WHAT YOU NEED TO DO –
Write out, unaltered, each line from the top of the records below down to the line where "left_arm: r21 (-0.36" appears, that line included.

[RECORDS FOR THE TASK Boundary: Start]

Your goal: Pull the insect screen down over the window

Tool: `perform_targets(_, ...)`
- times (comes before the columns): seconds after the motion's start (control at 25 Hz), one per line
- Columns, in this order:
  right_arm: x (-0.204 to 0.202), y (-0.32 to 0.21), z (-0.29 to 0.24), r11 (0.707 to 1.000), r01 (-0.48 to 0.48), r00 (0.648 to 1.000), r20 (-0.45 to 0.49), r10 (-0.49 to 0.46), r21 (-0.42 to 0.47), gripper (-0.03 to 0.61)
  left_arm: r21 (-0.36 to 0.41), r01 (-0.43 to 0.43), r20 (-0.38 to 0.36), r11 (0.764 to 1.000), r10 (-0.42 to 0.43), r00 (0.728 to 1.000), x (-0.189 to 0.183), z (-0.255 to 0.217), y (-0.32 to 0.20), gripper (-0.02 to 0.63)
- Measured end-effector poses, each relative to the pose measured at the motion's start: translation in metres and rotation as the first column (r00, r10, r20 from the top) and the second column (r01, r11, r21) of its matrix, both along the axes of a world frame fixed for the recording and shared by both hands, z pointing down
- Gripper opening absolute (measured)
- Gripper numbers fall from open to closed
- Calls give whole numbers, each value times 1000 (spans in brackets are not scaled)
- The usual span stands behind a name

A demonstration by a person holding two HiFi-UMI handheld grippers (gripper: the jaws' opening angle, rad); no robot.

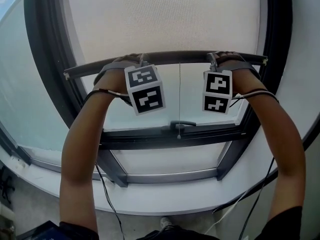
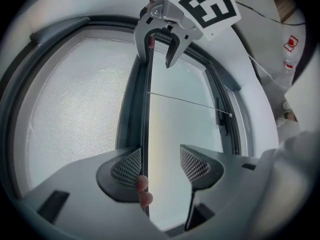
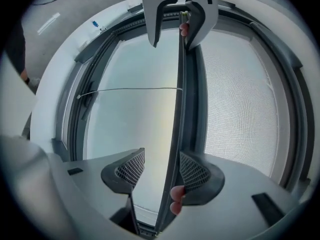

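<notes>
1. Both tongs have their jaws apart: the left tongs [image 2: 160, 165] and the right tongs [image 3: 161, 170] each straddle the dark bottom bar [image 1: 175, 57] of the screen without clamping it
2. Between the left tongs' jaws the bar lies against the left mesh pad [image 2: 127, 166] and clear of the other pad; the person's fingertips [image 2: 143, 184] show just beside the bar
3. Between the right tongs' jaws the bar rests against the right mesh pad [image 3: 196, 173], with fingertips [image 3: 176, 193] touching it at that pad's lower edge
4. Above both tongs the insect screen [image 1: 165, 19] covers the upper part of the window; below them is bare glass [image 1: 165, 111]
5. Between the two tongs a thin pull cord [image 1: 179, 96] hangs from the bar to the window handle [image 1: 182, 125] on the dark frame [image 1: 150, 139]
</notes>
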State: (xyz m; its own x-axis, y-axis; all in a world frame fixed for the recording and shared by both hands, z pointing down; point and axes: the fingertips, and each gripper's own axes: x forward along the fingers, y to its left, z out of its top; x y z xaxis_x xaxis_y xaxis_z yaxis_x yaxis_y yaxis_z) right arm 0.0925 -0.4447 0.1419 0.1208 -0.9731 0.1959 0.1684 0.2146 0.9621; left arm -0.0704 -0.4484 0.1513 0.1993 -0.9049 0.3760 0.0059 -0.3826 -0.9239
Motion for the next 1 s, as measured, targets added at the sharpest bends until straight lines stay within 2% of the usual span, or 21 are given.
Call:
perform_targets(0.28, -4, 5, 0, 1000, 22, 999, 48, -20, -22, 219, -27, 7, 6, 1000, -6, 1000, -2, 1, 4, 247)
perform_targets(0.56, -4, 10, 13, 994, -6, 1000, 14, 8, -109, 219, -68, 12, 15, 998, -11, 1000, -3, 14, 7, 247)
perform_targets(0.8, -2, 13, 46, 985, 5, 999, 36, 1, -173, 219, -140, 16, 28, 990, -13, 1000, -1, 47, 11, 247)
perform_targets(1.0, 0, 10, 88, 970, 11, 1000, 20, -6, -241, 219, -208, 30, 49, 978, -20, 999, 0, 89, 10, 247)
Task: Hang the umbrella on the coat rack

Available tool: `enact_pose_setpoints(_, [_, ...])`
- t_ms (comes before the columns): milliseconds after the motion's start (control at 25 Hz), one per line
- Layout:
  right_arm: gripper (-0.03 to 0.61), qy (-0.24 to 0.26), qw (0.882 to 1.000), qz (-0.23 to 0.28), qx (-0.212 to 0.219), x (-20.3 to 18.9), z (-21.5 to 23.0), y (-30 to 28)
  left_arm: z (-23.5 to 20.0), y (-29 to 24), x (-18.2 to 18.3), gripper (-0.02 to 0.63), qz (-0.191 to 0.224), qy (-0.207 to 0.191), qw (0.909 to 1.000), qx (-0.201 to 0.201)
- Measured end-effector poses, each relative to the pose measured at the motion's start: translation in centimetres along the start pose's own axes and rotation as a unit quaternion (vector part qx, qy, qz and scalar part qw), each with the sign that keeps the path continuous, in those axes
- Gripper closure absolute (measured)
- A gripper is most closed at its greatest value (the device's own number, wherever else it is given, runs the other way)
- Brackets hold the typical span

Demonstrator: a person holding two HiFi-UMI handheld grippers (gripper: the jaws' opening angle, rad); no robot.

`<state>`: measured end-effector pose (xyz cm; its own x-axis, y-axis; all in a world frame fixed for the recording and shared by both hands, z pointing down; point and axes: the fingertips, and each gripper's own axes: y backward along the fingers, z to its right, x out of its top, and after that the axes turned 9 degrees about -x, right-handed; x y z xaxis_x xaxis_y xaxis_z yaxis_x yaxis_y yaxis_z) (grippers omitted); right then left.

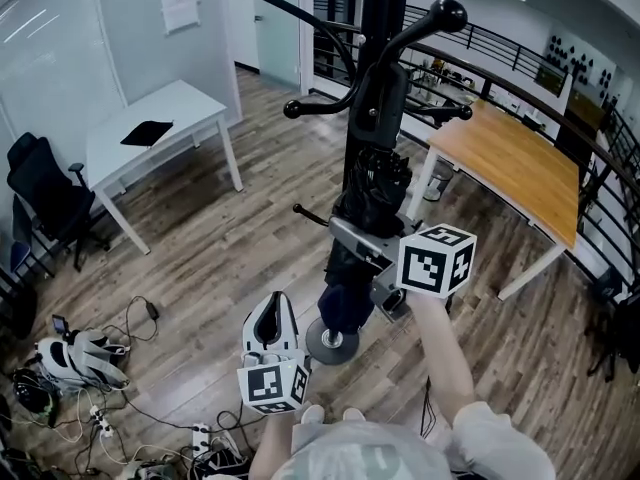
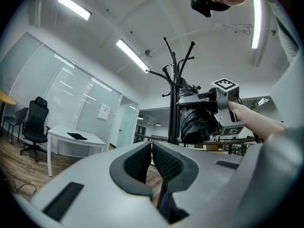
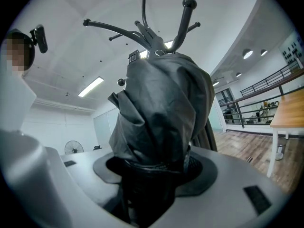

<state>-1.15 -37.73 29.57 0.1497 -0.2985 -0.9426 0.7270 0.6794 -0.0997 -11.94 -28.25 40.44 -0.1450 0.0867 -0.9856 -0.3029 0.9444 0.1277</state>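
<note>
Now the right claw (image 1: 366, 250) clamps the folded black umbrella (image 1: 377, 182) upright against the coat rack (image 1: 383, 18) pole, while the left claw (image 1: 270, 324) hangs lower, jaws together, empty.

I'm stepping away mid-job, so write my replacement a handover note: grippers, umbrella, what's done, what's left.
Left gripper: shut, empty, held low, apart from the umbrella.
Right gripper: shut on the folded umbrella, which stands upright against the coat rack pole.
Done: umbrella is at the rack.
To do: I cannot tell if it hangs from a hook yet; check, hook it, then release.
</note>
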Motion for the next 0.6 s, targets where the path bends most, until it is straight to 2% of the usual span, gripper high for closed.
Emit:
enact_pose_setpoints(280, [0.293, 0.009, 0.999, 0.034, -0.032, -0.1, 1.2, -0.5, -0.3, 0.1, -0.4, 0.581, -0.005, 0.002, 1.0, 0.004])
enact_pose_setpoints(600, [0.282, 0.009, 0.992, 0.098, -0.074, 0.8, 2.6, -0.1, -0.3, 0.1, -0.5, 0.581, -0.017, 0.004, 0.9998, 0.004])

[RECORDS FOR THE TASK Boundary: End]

EXERCISE SOLUTION –
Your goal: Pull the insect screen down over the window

Tool: `perform_targets(_, ...)`
- times (comes before the columns): seconds after the motion's start (control at 25 Hz), one per line
- Columns, in this order:
  right_arm: x (-0.204 to 0.202), y (-0.32 to 0.21), z (-0.29 to 0.24), r11 (0.707 to 1.000), r01 (-0.48 to 0.48), r00 (0.648 to 1.000), r20 (-0.45 to 0.49), r10 (-0.49 to 0.46), r21 (-0.42 to 0.47), gripper (-0.03 to 0.61)
  left_arm: r21 (-0.36 to 0.41), r01 (-0.43 to 0.43), r20 (-0.38 to 0.36), r11 (0.764 to 1.000), r10 (-0.42 to 0.43), r00 (0.728 to 1.000), x (-0.189 to 0.183), z (-0.255 to 0.217), y (-0.32 to 0.20), gripper (-0.02 to 0.63)

The response to the exercise is now finished.